PROBLEM DETAILS: Once every line holding "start" in the listing below has been found, give their number and nothing more.

-- MATERIAL PROVIDED follows --

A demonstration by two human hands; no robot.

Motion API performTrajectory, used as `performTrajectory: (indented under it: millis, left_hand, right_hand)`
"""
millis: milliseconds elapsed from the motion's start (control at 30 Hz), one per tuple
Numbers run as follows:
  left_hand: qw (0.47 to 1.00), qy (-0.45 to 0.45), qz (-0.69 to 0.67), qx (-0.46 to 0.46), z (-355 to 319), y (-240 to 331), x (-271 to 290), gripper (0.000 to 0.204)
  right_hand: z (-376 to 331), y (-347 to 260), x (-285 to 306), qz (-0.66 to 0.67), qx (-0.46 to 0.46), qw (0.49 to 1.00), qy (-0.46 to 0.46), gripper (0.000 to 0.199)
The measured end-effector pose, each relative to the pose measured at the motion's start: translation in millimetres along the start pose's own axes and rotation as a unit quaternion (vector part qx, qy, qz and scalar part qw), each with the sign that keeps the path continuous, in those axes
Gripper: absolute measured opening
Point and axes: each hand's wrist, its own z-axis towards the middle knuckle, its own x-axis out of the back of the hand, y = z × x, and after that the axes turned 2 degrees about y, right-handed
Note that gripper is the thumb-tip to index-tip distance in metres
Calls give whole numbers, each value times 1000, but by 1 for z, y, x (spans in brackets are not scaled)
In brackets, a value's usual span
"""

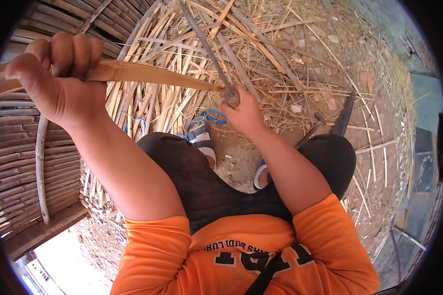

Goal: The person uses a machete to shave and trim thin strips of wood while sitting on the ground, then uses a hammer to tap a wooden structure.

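My left hand [74, 78] is raised at the upper left, its fingers wrapped round a wide, pale bamboo strip [147, 73]. The strip runs across to the right and narrows toward my right hand [243, 110]. That hand is closed round the grip of a long knife [205, 44], whose narrow grey blade points away from me and appears nearly edge-on. The strip's thin end meets the knife just by my right fingers. Whether those fingers also touch the strip, I cannot tell.
Split bamboo pieces [152, 98] and shavings cover the ground ahead. A bamboo slat wall [29, 157] stands at left. My sandalled feet [200, 132] are between my knees, near a blue strap [214, 116]. A dark, pointed flat piece [344, 115] lies beyond my right knee.
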Motion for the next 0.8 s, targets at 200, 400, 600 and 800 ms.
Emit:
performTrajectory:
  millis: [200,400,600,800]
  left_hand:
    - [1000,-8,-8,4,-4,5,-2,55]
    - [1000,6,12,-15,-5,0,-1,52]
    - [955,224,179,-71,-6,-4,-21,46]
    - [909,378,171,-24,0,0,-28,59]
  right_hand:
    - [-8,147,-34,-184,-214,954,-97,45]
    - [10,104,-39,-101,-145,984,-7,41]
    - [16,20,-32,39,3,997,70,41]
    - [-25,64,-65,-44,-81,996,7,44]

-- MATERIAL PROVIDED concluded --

SOLVED EXERCISE: 2